Die Universität Basel und die UPK verbreiteten die Resultate von Borgwardt und Mitforschenden in einer PR-Meldung unter dem Titel «Grüner Tee beeinflusst das Gehirn». Diese Aussage ist insofern ungenau, als die Ergebnisse nur für den einen industriellen Grünteeextrakt gelten, der Rivella Grün zugesetzt wird, nicht für Grüntee generell. Sie seien auch nicht auf andere, in unterschiedlichsten Varianten erhältliche Extrakte übertragbar, bestätigt Borgwardt: «Da wir keine anderen Extrakte untersucht haben, kann man anhand dieser Studie keine diesbezüglichen Schlüsse ziehen.»

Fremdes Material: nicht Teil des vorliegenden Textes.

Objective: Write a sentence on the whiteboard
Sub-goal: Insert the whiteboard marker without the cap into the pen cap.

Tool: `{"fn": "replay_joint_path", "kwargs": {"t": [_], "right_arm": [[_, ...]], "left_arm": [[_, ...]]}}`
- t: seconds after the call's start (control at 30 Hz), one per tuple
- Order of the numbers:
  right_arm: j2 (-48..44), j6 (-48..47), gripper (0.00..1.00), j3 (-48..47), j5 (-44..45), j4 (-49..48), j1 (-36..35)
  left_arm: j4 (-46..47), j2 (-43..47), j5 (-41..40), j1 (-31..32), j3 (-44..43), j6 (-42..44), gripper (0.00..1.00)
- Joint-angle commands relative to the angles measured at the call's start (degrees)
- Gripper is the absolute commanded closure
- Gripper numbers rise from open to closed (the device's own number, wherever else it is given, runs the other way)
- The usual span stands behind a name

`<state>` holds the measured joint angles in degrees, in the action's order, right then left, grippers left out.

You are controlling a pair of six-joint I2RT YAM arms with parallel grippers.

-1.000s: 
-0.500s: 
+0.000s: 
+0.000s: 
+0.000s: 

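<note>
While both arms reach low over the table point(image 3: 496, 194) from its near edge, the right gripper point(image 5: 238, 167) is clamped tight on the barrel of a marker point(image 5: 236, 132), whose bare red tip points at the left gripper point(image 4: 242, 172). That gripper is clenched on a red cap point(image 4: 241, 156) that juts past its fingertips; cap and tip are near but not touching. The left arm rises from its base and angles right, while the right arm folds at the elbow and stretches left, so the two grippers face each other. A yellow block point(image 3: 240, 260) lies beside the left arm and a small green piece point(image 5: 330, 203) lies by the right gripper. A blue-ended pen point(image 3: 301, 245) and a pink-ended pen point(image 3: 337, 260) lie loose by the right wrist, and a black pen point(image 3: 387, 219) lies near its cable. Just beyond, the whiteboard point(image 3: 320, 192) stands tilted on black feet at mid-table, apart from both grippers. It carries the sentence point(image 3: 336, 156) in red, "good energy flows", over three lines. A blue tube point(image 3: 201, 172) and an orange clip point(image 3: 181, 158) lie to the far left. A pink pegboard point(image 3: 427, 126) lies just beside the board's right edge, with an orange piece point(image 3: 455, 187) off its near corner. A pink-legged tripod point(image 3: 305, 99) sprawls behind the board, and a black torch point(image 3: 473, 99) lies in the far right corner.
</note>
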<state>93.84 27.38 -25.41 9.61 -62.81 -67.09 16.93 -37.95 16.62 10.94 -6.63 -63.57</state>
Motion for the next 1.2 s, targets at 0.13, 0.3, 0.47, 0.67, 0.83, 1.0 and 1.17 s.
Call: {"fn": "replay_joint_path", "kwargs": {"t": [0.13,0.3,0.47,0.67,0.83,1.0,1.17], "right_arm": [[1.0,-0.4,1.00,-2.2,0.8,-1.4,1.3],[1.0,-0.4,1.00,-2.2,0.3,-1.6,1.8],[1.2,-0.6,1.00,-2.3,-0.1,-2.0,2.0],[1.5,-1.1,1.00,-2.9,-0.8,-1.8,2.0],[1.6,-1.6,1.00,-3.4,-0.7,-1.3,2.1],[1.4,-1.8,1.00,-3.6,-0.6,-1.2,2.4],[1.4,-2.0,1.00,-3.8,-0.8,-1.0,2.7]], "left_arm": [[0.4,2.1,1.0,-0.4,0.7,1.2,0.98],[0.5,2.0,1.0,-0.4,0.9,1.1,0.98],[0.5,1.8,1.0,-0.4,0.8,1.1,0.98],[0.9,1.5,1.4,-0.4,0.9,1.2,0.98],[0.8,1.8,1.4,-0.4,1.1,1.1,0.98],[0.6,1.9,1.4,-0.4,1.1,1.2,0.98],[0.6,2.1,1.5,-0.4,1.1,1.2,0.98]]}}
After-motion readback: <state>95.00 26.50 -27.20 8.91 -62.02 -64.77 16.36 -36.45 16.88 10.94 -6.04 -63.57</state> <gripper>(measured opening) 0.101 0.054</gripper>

Extrakt versus Naturverbund
Die Tübinger Ärztin und Lehrbuchautorin Dr. med. Susanne Bihlmaier, Dozentin für Naturheilverfahren, nimmt die PR-Meldung zur «Rivella-Studie» kritisch zur Kenntnis. In Industrie-unabhängigen Untersuchungen zeige sich immer wieder, «dass wirksame Inhaltsstoffe im Naturverbund besser aufgenommen werden als in der künstlichen Verdichtung von Extrakten», sagt Bihlmaier. Das sei belegt beim Tomaten-Inhaltsstoff Lykopin, beim Rotwein-Inhaltsstoff Resveratrol oder bei Vitamin C. Noch eindrücklicher sei eine Studie zur Klasse der Soja-Inhaltsstoffe Isoflavone. Soja als Nahrungsmittel könne vor Brustkrebs schützen, während gewisse Isoflavone, werden sie als Extrakt an Spezialmäuse verfüttert, mehr Krebs hervorriefen.
Am besten geniessen wir also weiterhin in Ruhe die zu Hause selber gebraute Tasse Grüntee.